Data segment
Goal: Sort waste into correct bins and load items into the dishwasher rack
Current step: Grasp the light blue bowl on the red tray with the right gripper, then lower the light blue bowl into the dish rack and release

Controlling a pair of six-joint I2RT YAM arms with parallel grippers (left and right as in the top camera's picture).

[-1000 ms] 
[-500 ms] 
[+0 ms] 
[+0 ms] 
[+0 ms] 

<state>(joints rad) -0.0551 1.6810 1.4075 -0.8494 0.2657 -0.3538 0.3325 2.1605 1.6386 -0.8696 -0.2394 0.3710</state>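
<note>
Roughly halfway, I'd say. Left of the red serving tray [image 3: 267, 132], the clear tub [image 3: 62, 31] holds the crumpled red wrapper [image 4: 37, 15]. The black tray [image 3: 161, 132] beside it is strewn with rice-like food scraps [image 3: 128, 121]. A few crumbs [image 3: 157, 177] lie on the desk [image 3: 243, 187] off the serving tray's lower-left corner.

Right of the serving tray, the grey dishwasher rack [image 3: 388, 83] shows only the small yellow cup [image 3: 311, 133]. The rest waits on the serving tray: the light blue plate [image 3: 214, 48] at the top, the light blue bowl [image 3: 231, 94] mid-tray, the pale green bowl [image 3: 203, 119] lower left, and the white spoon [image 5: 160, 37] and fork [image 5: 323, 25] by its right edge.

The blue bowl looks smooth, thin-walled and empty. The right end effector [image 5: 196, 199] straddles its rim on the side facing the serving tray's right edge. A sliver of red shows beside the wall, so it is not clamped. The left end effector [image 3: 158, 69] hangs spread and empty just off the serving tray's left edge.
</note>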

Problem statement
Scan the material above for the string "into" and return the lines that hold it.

Solution for this problem
Goal: Sort waste into correct bins and load items into the dishwasher rack
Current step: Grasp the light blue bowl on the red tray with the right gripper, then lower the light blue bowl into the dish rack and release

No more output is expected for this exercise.